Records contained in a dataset
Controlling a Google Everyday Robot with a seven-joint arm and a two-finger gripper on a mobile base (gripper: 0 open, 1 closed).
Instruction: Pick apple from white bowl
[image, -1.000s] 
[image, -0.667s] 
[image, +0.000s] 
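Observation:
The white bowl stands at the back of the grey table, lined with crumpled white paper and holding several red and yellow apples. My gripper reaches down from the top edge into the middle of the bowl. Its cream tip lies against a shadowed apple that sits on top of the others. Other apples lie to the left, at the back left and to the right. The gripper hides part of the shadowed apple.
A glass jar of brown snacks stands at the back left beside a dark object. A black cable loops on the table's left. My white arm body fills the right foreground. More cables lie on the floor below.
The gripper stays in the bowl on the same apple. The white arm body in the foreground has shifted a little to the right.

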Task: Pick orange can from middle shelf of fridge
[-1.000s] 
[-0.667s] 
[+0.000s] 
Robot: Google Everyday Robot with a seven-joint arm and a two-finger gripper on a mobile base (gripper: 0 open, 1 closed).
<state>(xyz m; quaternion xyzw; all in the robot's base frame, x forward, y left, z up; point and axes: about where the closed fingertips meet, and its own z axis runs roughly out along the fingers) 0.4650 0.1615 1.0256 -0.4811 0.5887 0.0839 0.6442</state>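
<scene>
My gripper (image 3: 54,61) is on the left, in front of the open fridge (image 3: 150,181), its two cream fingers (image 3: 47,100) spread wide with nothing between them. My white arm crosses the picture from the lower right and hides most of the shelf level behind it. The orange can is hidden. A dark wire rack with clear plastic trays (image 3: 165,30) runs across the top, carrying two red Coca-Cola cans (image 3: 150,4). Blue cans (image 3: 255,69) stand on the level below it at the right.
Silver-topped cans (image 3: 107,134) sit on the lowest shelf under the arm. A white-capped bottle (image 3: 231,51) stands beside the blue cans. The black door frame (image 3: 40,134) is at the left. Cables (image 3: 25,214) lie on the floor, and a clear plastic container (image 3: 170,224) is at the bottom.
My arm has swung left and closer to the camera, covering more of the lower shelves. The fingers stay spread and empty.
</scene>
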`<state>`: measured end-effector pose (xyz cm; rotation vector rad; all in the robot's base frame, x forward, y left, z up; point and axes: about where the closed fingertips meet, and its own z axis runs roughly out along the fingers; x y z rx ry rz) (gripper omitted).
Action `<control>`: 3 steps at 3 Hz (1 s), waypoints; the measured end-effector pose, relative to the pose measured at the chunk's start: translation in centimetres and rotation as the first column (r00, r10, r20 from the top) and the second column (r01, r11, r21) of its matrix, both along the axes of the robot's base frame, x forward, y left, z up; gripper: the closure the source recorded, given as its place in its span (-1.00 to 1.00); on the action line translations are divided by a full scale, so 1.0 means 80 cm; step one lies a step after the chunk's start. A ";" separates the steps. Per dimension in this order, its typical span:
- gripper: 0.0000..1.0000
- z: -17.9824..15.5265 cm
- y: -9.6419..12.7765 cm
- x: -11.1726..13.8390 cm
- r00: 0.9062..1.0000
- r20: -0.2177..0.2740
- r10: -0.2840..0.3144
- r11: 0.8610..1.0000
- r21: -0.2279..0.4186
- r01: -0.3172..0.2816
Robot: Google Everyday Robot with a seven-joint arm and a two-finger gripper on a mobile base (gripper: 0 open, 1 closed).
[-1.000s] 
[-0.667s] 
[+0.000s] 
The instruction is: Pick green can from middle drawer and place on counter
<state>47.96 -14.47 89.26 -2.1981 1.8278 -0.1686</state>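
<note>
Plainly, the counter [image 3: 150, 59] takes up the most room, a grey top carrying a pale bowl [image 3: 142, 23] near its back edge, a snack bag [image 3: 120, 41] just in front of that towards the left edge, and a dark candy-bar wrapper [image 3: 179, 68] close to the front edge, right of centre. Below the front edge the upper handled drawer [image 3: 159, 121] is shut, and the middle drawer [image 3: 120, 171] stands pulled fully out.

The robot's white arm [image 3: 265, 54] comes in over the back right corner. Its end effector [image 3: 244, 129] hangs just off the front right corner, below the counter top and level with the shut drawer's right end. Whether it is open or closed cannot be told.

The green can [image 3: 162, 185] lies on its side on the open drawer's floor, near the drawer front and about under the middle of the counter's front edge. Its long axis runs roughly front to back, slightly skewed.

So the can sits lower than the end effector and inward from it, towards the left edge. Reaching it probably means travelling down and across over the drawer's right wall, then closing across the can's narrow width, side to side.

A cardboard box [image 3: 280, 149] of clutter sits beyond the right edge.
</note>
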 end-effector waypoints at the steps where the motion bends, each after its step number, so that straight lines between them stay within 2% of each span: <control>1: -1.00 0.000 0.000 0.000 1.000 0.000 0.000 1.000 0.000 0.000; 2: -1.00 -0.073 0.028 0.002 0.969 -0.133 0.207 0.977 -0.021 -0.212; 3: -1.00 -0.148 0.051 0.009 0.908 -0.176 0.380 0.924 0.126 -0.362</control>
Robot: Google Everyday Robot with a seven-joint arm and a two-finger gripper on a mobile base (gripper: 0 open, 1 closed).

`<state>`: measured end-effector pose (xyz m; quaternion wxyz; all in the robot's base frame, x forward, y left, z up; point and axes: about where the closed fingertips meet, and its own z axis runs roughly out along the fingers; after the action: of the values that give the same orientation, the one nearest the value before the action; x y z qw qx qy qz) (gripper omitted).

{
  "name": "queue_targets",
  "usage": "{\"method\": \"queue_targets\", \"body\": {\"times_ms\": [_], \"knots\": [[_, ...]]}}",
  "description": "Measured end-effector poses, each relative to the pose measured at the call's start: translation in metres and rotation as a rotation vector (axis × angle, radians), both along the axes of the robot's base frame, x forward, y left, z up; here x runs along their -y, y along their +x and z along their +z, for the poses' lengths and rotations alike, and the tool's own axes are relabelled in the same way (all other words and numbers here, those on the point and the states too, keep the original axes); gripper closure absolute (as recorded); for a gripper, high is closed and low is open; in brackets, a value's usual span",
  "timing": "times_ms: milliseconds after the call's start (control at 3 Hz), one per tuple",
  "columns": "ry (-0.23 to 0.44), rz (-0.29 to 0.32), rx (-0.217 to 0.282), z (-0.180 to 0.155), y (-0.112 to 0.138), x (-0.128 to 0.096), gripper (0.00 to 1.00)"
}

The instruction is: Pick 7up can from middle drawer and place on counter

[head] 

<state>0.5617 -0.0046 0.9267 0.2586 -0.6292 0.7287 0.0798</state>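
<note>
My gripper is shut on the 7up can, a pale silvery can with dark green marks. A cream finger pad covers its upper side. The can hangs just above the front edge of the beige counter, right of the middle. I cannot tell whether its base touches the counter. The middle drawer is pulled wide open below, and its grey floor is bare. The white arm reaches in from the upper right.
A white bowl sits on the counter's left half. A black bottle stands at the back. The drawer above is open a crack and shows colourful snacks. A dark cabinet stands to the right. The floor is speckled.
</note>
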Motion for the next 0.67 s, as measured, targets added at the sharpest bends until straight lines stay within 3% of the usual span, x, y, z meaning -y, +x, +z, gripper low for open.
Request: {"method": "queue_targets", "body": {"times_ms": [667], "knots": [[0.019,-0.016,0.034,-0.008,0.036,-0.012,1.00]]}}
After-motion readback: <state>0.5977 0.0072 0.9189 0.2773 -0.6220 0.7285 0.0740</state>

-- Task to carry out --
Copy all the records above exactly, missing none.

-- Task solution --
Controlling a Google Everyday Robot with a seven-joint arm and a two-finger gripper on a mobile base (gripper: 0 open, 1 closed).
Instruction: Pick apple from white bowl
[image, -1.000s] 
[image, -0.667s] 
[image, +0.000s] 
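Observation:
The white bowl stands at the back of the grey table, lined with crumpled white paper and holding several red and yellow apples. My gripper reaches down from the top edge into the middle of the bowl. Its cream tip lies against a shadowed apple that sits on top of the others. Other apples lie to the left, at the back left and to the right. The gripper hides part of the shadowed apple.
A glass jar of brown snacks stands at the back left beside a dark object. A black cable loops on the table's left. My white arm body fills the right foreground. More cables lie on the floor below.
The gripper stays in the bowl on the same apple. The white arm body in the foreground has shifted a little to the right.
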
Task: Pick orange can from middle shelf of fridge
[-1.000s] 
[-0.667s] 
[+0.000s] 
Robot: Google Everyday Robot with a seven-joint arm and a two-finger gripper on a mobile base (gripper: 0 open, 1 closed).
<state>(xyz m; quaternion xyzw; all in the robot's base frame, x forward, y left, z up; point and axes: about where the closed fingertips meet, and its own z axis runs roughly out along the fingers) 0.4650 0.1615 1.0256 -0.4811 0.5887 0.0839 0.6442</state>
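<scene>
My gripper (image 3: 54,61) is on the left, in front of the open fridge (image 3: 150,181), its two cream fingers (image 3: 47,100) spread wide with nothing between them. My white arm crosses the picture from the lower right and hides most of the shelf level behind it. The orange can is hidden. A dark wire rack with clear plastic trays (image 3: 165,30) runs across the top, carrying two red Coca-Cola cans (image 3: 150,4). Blue cans (image 3: 255,69) stand on the level below it at the right.
Silver-topped cans (image 3: 107,134) sit on the lowest shelf under the arm. A white-capped bottle (image 3: 231,51) stands beside the blue cans. The black door frame (image 3: 40,134) is at the left. Cables (image 3: 25,214) lie on the floor, and a clear plastic container (image 3: 170,224) is at the bottom.
My arm has swung left and closer to the camera, covering more of the lower shelves. The fingers stay spread and empty.
</scene>
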`<state>`: measured end-effector pose (xyz cm; rotation vector rad; all in the robot's base frame, x forward, y left, z up; point and axes: about where the closed fingertips meet, and its own z axis runs roughly out along the fingers; x y z rx ry rz) (gripper omitted).
Action `<control>`: 3 steps at 3 Hz (1 s), waypoints; the measured end-effector pose, relative to the pose measured at the chunk's start: translation in centimetres and rotation as the first column (r00, r10, r20 from the top) and the second column (r01, r11, r21) of its matrix, both along the axes of the robot's base frame, x forward, y left, z up; gripper: the closure the source recorded, given as its place in its span (-1.00 to 1.00); on the action line translations are divided by a full scale, so 1.0 means 80 cm; step one lies a step after the chunk's start. A ";" separates the steps. Per dimension in this order, its typical span:
- gripper: 0.0000..1.0000
- z: -17.9824..15.5265 cm
- y: -9.6419..12.7765 cm
- x: -11.1726..13.8390 cm
- r00: 0.9062..1.0000
- r20: -0.2177..0.2740
- r10: -0.2840..0.3144
- r11: 0.8610..1.0000
- r21: -0.2279..0.4186
- r01: -0.3172..0.2816
Robot: Google Everyday Robot with a seven-joint arm and a two-finger gripper on a mobile base (gripper: 0 open, 1 closed).
[-1.000s] 
[-0.667s] 
[+0.000s] 
The instruction is: Pick green can from middle drawer and place on counter
<state>47.96 -14.47 89.26 -2.1981 1.8278 -0.1686</state>
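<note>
Plainly, the counter [image 3: 150, 59] takes up the most room, a grey top carrying a pale bowl [image 3: 142, 23] near its back edge, a snack bag [image 3: 120, 41] just in front of that towards the left edge, and a dark candy-bar wrapper [image 3: 179, 68] close to the front edge, right of centre. Below the front edge the upper handled drawer [image 3: 159, 121] is shut, and the middle drawer [image 3: 120, 171] stands pulled fully out.

The robot's white arm [image 3: 265, 54] comes in over the back right corner. Its end effector [image 3: 244, 129] hangs just off the front right corner, below the counter top and level with the shut drawer's right end. Whether it is open or closed cannot be told.

The green can [image 3: 162, 185] lies on its side on the open drawer's floor, near the drawer front and about under the middle of the counter's front edge. Its long axis runs roughly front to back, slightly skewed.

So the can sits lower than the end effector and inward from it, towards the left edge. Reaching it probably means travelling down and across over the drawer's right wall, then closing across the can's narrow width, side to side.

A cardboard box [image 3: 280, 149] of clutter sits beyond the right edge.
</note>
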 end-effector waypoints at the steps where the motion bends, each after its step number, so that straight lines between them stay within 2% of each span: <control>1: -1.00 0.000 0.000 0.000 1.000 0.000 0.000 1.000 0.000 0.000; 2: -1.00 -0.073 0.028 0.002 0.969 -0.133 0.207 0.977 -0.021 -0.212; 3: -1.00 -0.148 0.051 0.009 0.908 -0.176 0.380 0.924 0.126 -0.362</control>
Robot: Google Everyday Robot with a seven-joint arm and a two-finger gripper on a mobile base (gripper: 0 open, 1 closed).

`<state>`: measured end-effector pose (xyz m; quaternion wxyz; all in the robot's base frame, x forward, y left, z up; point and axes: about where the closed fingertips meet, and its own z axis runs roughly out along the fingers; after the action: of the values that give the same orientation, the one nearest the value before the action; x y z qw qx qy qz) (gripper omitted).

{
  "name": "queue_targets",
  "usage": "{\"method\": \"queue_targets\", \"body\": {\"times_ms\": [_], \"knots\": [[_, ...]]}}",
  "description": "Measured end-effector poses, each relative to the pose measured at the call's start: translation in metres and rotation as a rotation vector (axis × angle, radians), both along the axes of the robot's base frame, x forward, y left, z up; here x runs along their -y, y along their +x and z along their +z, for the poses' lengths and rotations alike, and the tool's own axes are relabelled in the same way (all other words and numbers here, those on the point and the states too, keep the original axes); gripper closure absolute (as recorded); for a gripper, high is closed and low is open; in brackets, a value's usual span",
  "timing": "times_ms: milliseconds after the call's start (control at 3 Hz), one per tuple",
  "columns": "ry (-0.23 to 0.44), rz (-0.29 to 0.32), rx (-0.217 to 0.282), z (-0.180 to 0.155), y (-0.112 to 0.138), x (-0.128 to 0.096), gripper (0.00 to 1.00)"
}

The instruction is: Pick 7up can from middle drawer and place on counter

[head] 

<state>0.5617 -0.0046 0.9267 0.2586 -0.6292 0.7287 0.0798</state>
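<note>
My gripper is shut on the 7up can, a pale silvery can with dark green marks. A cream finger pad covers its upper side. The can hangs just above the front edge of the beige counter, right of the middle. I cannot tell whether its base touches the counter. The middle drawer is pulled wide open below, and its grey floor is bare. The white arm reaches in from the upper right.
A white bowl sits on the counter's left half. A black bottle stands at the back. The drawer above is open a crack and shows colourful snacks. A dark cabinet stands to the right. The floor is speckled.
</note>
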Motion for the next 0.67 s, as measured, targets added at the sharpest bends until straight lines stay within 3% of the usual span, x, y, z meaning -y, +x, +z, gripper low for open.
Request: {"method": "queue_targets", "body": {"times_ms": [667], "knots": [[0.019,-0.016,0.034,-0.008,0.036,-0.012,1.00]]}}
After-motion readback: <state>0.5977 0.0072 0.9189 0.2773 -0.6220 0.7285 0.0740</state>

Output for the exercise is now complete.